Over the years, the S.E.M. Ensemble has programmed music by John Cage and Karlheinz Stockhausen, in part due to the close relationship Petr Kotik had with Cage and Stockhausen. Kotik met Cage in 1964 and Stockhausen in 1965.
Since their first meeting, Petr Kotik and John Cage collaborated regularly on various performance projects. They performed for the first time together in the spring of 1964 in Vienna. A few months later in Prague, Kotik organized musicians for a performance of the Concert for Piano and Orchestra (David Tudor at the piano, Cage conducting). During rehearsal, Cage divided an orchestra part into two separate units to enable two players to perform a single part. Similarly, on May 11th, the orchestra parts of the Concert for Piano and Orchestra will be split into two, doubling the size of the ensemble from 13 to 26. SEM performed such a two-orchestra version, this time also with two piano solos with David Tudor and Joseph Kubera, at Alice Tully Hall in 1993.

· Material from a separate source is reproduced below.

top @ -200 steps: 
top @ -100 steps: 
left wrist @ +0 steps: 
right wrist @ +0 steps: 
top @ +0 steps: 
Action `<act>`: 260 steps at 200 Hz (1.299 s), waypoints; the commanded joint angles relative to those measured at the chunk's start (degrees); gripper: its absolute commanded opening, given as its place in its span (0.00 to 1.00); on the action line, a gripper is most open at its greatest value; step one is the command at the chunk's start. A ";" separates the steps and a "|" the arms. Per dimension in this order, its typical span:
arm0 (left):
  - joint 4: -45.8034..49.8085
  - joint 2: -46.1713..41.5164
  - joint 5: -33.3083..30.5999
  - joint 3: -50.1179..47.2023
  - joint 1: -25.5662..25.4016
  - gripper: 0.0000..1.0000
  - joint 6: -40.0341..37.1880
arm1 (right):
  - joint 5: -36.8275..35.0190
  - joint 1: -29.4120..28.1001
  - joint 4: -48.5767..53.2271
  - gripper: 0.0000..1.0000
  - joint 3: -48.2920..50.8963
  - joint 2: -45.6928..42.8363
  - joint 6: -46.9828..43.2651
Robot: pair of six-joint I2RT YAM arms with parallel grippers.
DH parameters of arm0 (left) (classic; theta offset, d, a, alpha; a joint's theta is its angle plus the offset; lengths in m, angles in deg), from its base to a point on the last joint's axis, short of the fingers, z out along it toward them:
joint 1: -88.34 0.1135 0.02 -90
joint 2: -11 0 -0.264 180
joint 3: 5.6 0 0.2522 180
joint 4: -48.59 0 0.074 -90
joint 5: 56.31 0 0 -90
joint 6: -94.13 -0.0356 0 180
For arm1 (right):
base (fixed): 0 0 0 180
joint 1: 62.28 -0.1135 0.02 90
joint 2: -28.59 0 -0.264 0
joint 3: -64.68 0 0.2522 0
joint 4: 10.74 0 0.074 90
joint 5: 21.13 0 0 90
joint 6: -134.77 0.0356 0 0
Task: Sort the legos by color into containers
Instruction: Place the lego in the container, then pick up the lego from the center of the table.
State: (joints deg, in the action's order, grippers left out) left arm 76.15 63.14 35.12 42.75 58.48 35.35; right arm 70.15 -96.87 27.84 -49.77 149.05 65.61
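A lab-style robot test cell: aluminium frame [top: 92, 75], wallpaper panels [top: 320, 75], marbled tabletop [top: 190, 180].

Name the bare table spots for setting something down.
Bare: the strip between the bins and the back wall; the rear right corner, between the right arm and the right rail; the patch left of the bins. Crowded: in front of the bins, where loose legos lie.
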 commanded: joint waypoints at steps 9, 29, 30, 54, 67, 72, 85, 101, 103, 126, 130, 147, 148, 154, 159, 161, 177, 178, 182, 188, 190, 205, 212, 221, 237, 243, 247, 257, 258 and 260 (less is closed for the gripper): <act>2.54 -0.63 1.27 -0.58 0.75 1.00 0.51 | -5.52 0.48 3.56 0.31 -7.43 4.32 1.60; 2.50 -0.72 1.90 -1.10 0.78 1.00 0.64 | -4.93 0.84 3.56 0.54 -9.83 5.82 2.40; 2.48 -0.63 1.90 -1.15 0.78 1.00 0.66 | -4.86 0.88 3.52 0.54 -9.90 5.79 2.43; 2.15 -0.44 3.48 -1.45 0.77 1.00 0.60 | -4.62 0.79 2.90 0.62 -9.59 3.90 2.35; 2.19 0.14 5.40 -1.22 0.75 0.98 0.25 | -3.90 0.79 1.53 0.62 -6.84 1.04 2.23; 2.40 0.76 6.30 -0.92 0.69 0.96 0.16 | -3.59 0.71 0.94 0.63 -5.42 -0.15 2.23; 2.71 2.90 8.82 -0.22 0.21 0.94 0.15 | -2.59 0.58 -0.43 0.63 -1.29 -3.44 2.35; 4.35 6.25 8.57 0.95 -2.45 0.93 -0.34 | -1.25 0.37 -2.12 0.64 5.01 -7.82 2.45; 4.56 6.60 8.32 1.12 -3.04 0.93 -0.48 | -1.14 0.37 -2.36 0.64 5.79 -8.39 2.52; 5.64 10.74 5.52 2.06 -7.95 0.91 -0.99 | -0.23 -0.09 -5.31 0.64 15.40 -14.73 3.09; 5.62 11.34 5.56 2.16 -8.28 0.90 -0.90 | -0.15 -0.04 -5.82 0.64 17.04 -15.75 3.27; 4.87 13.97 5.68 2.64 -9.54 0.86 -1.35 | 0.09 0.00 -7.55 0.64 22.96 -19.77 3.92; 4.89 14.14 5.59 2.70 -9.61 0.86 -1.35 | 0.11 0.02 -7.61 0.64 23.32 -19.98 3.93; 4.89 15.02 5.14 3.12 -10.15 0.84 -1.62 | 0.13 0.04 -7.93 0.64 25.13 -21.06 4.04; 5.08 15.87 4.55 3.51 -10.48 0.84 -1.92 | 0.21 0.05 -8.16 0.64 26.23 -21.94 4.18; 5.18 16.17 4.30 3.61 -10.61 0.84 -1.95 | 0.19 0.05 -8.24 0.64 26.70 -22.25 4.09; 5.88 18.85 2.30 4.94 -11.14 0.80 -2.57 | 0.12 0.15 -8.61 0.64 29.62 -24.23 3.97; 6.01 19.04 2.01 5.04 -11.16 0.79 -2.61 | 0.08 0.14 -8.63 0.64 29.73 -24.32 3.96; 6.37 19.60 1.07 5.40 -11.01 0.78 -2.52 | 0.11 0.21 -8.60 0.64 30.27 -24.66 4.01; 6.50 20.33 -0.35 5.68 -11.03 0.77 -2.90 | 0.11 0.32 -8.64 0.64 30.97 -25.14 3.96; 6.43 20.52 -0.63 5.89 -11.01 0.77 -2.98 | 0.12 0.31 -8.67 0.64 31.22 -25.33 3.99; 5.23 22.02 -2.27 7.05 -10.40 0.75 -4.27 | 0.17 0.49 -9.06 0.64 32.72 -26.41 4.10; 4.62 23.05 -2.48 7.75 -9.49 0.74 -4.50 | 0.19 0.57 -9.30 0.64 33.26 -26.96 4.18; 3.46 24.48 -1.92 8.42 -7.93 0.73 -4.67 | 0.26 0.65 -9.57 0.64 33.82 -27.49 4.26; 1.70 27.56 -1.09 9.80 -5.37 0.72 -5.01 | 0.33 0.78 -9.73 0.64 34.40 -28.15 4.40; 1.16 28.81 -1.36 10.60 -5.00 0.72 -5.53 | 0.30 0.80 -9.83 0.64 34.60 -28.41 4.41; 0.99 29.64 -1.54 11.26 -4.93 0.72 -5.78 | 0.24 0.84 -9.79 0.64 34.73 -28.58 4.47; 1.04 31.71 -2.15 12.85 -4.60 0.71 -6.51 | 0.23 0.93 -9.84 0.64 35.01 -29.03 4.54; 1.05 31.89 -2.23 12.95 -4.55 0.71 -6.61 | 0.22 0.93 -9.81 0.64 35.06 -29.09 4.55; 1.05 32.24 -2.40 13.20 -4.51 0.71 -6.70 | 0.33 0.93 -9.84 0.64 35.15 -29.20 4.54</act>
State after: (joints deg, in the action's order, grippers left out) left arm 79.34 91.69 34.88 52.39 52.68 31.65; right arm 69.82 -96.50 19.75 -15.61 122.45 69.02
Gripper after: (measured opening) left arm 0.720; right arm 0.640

In 1987, when rehearsing for performances at Cage’s 75th anniversary event at WDR in
Cologne (24 hours of public performances broadcasted live), Cage created a
special version of Ryoanji for SEM, adjusting
the piece to the instrumentation of the ensemble. This version, without
pre-recorded sections and with some parts transposed, will be performed on May
When Kotik was travelling through Cologne in 1965, he visited the Electronic Music Studio at WDR, where he met Karheinz Stockhausen. Stockhausen asked to see one of his compositions, and the recording of Music for 3 was played, right in the studio. This led to a commission for Kotik from the WDR Electronic Music Studio (Stockhausen was the studio’s director). In 1967, Stockhausen invited Kotik to assist with the performance of his Mixtur in Darmstadt. Kotik and Stockhausen met for the last time in 1997, at the occasion of a performance of Gruppen at Cologne’s Triennale Festival. Meeting Stockhausen and being present at the rehearsal and performance of Gruppen inspired Kotik to organize and perform the piece at the Prague Spring Festival in 1999, which led to the idea of starting Ostrava Days shortly afterwards.
Stockhausen’s Zeitmaße, along with Gesang der Jünglinge (4-channel electronic music) and Gruppen for 3 orchestras, constitute a major musical statement of the time. Stockhausen’s music influenced musical thinking in the 20th century, similarly to the work of John Cage, especially his Concert for Piano and Orchestra and Atlas Eclipticalis. Performing major works by the two composers together on both programs is one of the highlights of SEM’s present season.